• Assignment
What you return should match the data exactly, from the first line to the last.

+ + + +

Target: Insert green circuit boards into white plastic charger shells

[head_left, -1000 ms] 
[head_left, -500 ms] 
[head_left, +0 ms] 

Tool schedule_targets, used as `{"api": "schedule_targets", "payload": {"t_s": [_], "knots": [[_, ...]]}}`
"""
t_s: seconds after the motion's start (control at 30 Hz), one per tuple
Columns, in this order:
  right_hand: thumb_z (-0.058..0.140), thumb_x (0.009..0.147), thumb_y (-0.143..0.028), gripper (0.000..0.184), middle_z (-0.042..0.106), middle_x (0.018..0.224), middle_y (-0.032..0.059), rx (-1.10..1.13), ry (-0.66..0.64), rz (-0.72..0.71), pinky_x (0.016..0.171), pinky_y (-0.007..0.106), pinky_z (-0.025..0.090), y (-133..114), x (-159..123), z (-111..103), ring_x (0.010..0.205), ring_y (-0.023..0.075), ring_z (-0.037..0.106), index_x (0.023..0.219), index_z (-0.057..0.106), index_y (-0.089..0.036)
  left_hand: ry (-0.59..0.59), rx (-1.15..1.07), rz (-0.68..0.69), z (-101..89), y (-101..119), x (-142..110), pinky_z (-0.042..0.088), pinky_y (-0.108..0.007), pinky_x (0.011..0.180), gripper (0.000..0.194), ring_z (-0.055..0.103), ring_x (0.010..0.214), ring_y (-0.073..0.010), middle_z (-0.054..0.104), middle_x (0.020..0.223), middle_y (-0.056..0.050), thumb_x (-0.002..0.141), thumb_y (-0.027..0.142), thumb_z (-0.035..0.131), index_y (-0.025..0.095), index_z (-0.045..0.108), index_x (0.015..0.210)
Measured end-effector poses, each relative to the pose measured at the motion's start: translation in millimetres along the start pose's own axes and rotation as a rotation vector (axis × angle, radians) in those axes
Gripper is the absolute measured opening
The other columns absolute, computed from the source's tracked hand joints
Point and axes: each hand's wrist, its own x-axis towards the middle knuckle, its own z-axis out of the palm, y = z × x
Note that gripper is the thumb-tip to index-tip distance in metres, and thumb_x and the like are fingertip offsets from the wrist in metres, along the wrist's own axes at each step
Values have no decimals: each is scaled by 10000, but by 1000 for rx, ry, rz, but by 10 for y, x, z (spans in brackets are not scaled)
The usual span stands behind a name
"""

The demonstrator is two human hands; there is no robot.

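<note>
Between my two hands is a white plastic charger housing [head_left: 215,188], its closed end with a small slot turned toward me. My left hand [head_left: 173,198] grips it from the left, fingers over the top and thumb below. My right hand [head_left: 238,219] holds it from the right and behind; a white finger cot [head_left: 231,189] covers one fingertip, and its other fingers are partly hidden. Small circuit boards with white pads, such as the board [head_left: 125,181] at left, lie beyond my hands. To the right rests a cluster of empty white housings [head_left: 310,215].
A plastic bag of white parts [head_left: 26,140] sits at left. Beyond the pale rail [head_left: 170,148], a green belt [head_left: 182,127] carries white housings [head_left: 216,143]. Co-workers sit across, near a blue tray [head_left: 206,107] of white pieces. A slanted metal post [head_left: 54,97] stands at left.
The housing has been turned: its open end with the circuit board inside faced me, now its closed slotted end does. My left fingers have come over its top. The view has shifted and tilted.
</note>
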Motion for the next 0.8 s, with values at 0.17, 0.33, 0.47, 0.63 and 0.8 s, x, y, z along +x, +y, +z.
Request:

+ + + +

• Result for this exercise
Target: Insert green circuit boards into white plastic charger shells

[head_left, -1000 ms] 
[head_left, -500 ms] 
[head_left, +0 ms] 

Tool schedule_targets, used as `{"api": "schedule_targets", "payload": {"t_s": [_], "knots": [[_, ...]]}}`
"""
t_s: seconds after the motion's start (control at 30 Hz), one per tuple
Columns, in this order:
  right_hand: thumb_z (-0.058..0.140), thumb_x (0.009..0.147), thumb_y (-0.143..0.028), gripper (0.000..0.184), middle_z (-0.042..0.106), middle_x (0.018..0.224), middle_y (-0.032..0.059), rx (-1.10..1.13), ry (-0.66..0.64), rz (-0.72..0.71), pinky_x (0.016..0.171), pinky_y (-0.007..0.106), pinky_z (-0.025..0.090), y (-133..114), x (-159..123), z (-111..103), ring_x (0.010..0.205), ring_y (-0.023..0.075), ring_z (-0.037..0.106), index_x (0.023..0.219), index_z (-0.057..0.106), index_y (-0.089..0.036)
  left_hand: ry (-0.59..0.59), rx (-1.15..1.07), rz (-0.68..0.69), z (-101..89), y (-101..119), x (-142..110), pinky_z (-0.042..0.088), pinky_y (-0.108..0.007), pinky_x (0.011..0.180), gripper (0.000..0.194), ring_z (-0.055..0.103), ring_x (0.010..0.214), ring_y (-0.073..0.010), middle_z (-0.054..0.104), middle_x (0.020..0.223), middle_y (-0.056..0.050), thumb_x (-0.002..0.141), thumb_y (-0.027..0.142), thumb_z (-0.035..0.131), index_y (-0.025..0.095), index_z (-0.045..0.108), index_x (0.015..0.210)
Measured end-effector poses, each relative to the pose measured at the motion's start: translation in millimetres along the start pose's own axes and rotation as a rotation vector (axis × angle, radians) in those axes
Gripper is the absolute measured opening
The other columns absolute, computed from the source's tracked hand joints
Point and axes: each hand's wrist, its own x-axis towards the middle knuckle, its own z-axis out of the palm, y = z × x
Note that gripper is the thumb-tip to index-tip distance in metres, and thumb_x and the like are fingertip offsets from the wrist in metres, along the wrist's own axes at each step
Values have no decimals: each is scaled by 10000, but by 1000 for rx, ry, rz, but by 10 for y, x, z (spans in brackets are not scaled)
The usual span stands behind a name
"""

The demonstrator is two human hands; there is no robot.

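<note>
Between my two hands is a white plastic charger housing [head_left: 215,188], its closed end with a small slot turned toward me. My left hand [head_left: 173,198] grips it from the left, fingers over the top and thumb below. My right hand [head_left: 238,219] holds it from the right and behind; a white finger cot [head_left: 231,189] covers one fingertip, and its other fingers are partly hidden. Small circuit boards with white pads, such as the board [head_left: 125,181] at left, lie beyond my hands. To the right rests a cluster of empty white housings [head_left: 310,215].
A plastic bag of white parts [head_left: 26,140] sits at left. Beyond the pale rail [head_left: 170,148], a green belt [head_left: 182,127] carries white housings [head_left: 216,143]. Co-workers sit across, near a blue tray [head_left: 206,107] of white pieces. A slanted metal post [head_left: 54,97] stands at left.
The housing has been turned: its open end with the circuit board inside faced me, now its closed slotted end does. My left fingers have come over its top. The view has shifted and tilted.
</note>
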Motion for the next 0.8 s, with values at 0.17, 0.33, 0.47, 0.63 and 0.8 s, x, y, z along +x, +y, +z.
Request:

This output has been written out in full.